STINGRAYS are quiet gliders. Steel-grey above and creamy-white below; beautifully camouflaged.

Chris and I saw them occasionally. Paddling up our estuary, the flat streak and whip of the tail under the front of our kayaks would give us a safe thrill. An encounter wading through the creek was different. A spurt of sand might be an escaping ray, and we would shriek in fright: “I nearly freakin’ stepped on it!” Images of Steve Irwin, and of our mate with a slash in his calf, scuttled around our minds.

[showads ad=MREC] We had swum, surfed and wagged school together since Chris had appeared in grade 5. “Christopher Belcher, sir,” he replied to our teacher when first asked his name.

“Sir, siiiirr.” Our ringleader Deano taunted him at recess, burping crudely, with the rest of us goons echoing along. Chris said nothing.

When we sat down for the next lesson Deano squealed and leapt out of his seat, a thumbtack from the picture wall sticking out of the back of his shorts. The code of no dobbing, no matter what, meant that he sullenly refused to name anyone, but Belcher was in his sights after school.
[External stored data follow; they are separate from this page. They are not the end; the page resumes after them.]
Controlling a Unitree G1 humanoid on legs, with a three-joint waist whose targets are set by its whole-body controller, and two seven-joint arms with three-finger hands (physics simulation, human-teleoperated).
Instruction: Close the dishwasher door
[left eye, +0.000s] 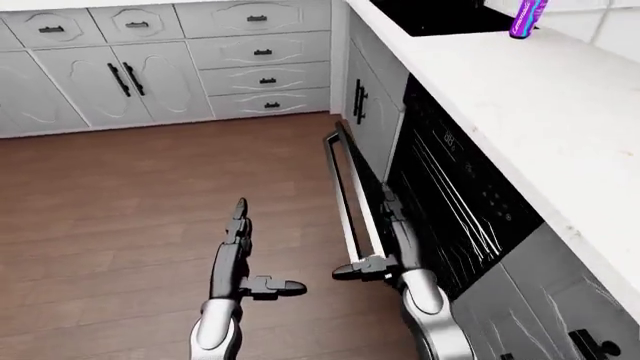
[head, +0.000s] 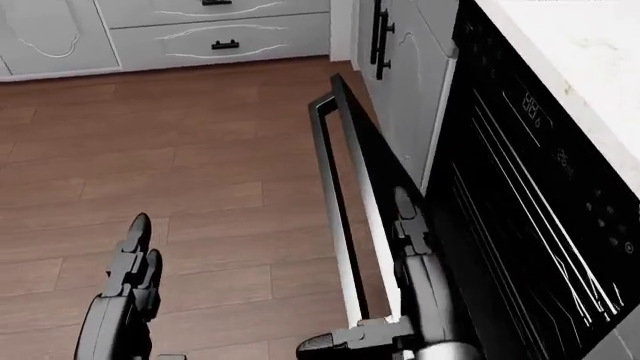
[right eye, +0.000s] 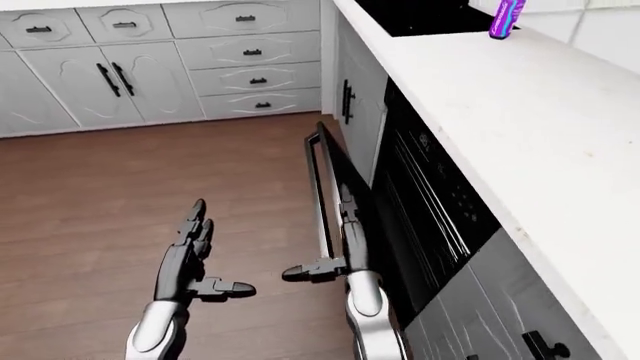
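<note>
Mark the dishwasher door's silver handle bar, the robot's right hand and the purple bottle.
silver handle bar (head: 328, 187), head view, mid-length of the bar.
right hand (head: 412, 234), head view, middle of the hand.
purple bottle (left eye: 527, 16), left-eye view, bottle body.

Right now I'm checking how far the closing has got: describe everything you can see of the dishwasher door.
The dishwasher door is a dark panel with a pale edge and a long silver bar handle on its outer face. It stands partly open, tilted out from the black interior with wire racks, below the white countertop. The right hand lies flat along the door's edge with fingers extended; the left hand hangs free over the wood floor.
</note>
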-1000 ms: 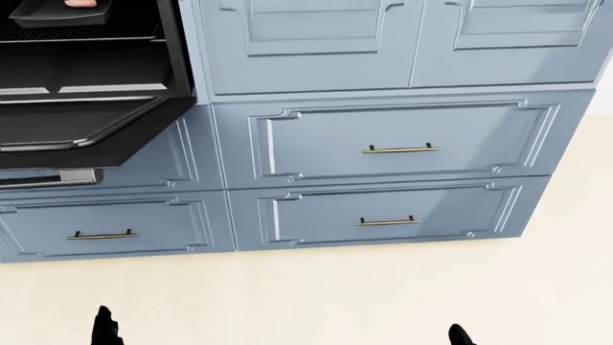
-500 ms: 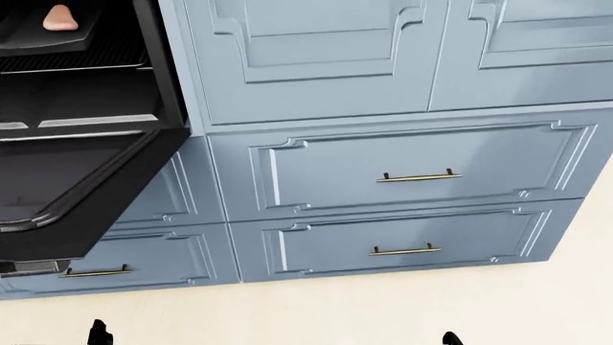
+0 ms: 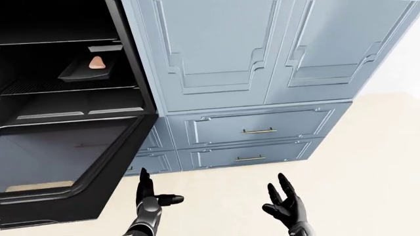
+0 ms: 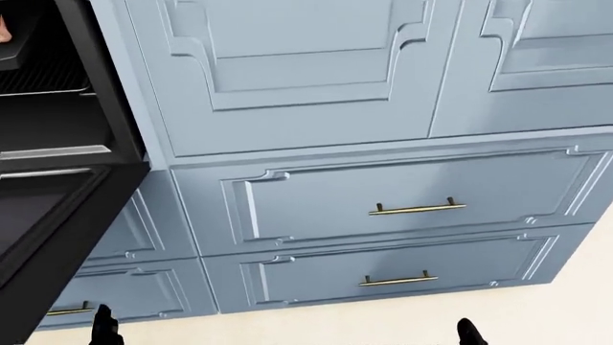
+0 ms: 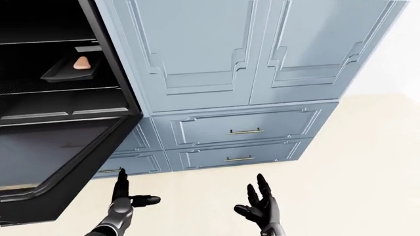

I saved Chris’s hide, though. I saw a way out of the pack and walked after him as he was leaving the schoolyard. Dean and company were lurking a bit away, uncertainly muttering their biggest insult: “Girls!”

“Which way are you going?” I asked.

“That way,” he thumbed left up the road. I was pleased, it was in my direction. We pushed each other about, and talked and laughed all the way home. “Mum!” I called out. “I’ve got a friend to play.”

“Okay!” she said from her bedroom.

“Do you wanna Milo?” I offered him the best drink we had.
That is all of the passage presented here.